Начальник пробежал глазами стопку.
– Так… И что?
– Чтобы не случилось чего. Там восемь?
– Восемь.
– Чтобы не затерялись где-нибудь.
– Все будут в сохранности.
– Ведь тут… – Князев отшагнул от двери и показал пальцем на стопку тетрадей, – тут, может быть… – Но опять сморщился в каком-то бессильном отчаянии, махнул рукой и ушел.
Начальник взял одну тетрадь, раскрыл…
Раскрыл как раз первую тетрадь. Она так и поименована:
...«Тетрадь № 1»
Дальше было вступление, которое имело заглавие:
...«КОРОТКО ОБ АВТОРЕ».
И следовала краткая «Опись жизни» Н. Н. Князева, сделанная им самим.

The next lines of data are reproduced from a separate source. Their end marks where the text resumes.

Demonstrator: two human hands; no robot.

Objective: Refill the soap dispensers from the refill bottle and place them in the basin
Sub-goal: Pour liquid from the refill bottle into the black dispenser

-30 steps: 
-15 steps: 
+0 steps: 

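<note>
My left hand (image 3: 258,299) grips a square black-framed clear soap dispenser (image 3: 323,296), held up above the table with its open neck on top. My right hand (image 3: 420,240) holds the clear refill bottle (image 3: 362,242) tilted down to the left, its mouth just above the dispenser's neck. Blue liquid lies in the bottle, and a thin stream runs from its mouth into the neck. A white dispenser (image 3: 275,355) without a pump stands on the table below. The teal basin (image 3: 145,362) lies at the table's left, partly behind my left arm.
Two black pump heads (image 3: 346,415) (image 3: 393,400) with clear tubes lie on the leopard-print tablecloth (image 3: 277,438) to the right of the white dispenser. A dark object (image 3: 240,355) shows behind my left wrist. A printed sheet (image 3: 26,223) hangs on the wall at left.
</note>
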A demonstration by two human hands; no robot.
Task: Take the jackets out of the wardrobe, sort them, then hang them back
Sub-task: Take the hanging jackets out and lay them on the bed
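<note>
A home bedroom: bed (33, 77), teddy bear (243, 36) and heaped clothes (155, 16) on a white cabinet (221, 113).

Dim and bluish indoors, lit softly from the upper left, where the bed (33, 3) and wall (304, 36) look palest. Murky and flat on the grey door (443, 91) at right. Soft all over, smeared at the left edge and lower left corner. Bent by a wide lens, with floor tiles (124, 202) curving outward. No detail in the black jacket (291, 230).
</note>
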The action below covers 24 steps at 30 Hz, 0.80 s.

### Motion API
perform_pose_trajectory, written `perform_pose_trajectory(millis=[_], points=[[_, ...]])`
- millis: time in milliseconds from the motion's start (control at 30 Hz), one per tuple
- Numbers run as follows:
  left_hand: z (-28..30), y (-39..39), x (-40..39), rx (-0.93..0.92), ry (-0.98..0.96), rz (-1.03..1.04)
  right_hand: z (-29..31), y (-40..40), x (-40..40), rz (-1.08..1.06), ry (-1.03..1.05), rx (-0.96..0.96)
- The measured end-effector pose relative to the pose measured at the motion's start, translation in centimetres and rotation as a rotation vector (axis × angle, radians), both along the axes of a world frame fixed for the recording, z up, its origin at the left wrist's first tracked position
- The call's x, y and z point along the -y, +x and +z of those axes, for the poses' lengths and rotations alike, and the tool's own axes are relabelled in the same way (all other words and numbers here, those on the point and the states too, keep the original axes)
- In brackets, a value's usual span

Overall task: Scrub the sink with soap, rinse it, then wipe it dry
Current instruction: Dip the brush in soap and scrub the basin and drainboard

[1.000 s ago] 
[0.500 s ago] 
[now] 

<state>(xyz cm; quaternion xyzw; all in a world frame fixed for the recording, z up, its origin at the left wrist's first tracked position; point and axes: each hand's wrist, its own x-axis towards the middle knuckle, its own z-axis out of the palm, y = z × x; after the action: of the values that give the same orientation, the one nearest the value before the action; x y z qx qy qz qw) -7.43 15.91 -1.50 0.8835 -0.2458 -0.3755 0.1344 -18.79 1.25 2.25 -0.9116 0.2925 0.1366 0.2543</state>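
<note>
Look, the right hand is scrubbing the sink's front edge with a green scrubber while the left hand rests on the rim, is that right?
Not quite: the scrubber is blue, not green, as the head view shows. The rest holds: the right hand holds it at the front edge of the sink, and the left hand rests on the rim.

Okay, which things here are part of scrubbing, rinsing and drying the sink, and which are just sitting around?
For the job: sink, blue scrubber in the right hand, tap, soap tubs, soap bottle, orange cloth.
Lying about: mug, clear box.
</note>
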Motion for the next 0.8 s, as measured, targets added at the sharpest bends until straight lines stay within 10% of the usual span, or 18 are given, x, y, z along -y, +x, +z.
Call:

«Я родился в бедной крестьянской семье девятым по счету. Само собой, ни о каком образовании не могло быть речи. Воспитания тоже никакого. Нас воспитывал труд, а также улица и природа. И если я все-таки пробил эти пласты жизни над моей головой, то я это сделал сам. Проблески философского сознания наблюдались у меня с самого детства. Бывало, если бригадир наорет на меня, то я, спустя некоторое время, вдруг задумаюсь: „А почему он на меня орет?“ Мой разум еще не смог ответить на подобные вопросы, но он упорно толкался в закрытые двери. Когда я научился читать, я много читал, хотя наживал через это массу неприятностей себе. Отец, не одобряя мою страсть, заставлял больше работать. Но я все же урывал время и читал. Я читал все подряд, и чем больше читал, тем больше открывались двери, сильнее меня охватывало беспокойство. Я оглядывался вокруг себя и думал: „Сколько всего наворочено! А порядка нет“. Так постепенно я весь проникся мыслями о государстве. Я с грустью и удивлением стал понимать, что мы живем каждый всяк по себе – никому нет дела до интересов государства, а если кто кричит об интересах, тот притворяется. Все равно ему свое дороже, но он хочет выглядеть передовым и, тем самым, побольше урвать. Я видел, как разбазаривают государство: каждый старается на своем месте. „И тем не менее, – думал я, – государство еще все же живет. Чем же оно живет? – продолжал я размышлять. И пришел к такому выводу: – Структурой“. Структура государства такова, что даже при нашем минимуме, который мы ему отдаем, оно еще в состоянии всячески себя укреплять. А что было бы, если бы мы, как муравьи, несли максимум государству! Вы только вдумайтесь: никто не ворует, не пьет, не лодырничает – каждый на своем месте кладет свой кирпичик в это грандиозное здание… Когда я вдумался во все это, окинул мысленно наши просторы, у меня захватило дух. „Боже мой, – подумал я, – что же мы делаем! Ведь мы могли бы, например, асфальтировать весь земной шар! Прорыть метро до Владивостока! Построить лестницу до Луны!“ Я здесь утрирую, но я это делаю нарочно, чтобы подчеркнуть масштабность своей мысли. Я понял, что одна глобальная мысль о государстве должна подчинять себе все конкретные мысли, касающиеся нашего быта и поведения.
И я, разумеется, стал писать. Я не могу иначе. Иначе у меня лопнет голова от напряжения, если я не дам выход мыслям».
Начальник прочитал вступление и задумался. Потом отложил все тетради в сторону – решил взять их домой и почитать.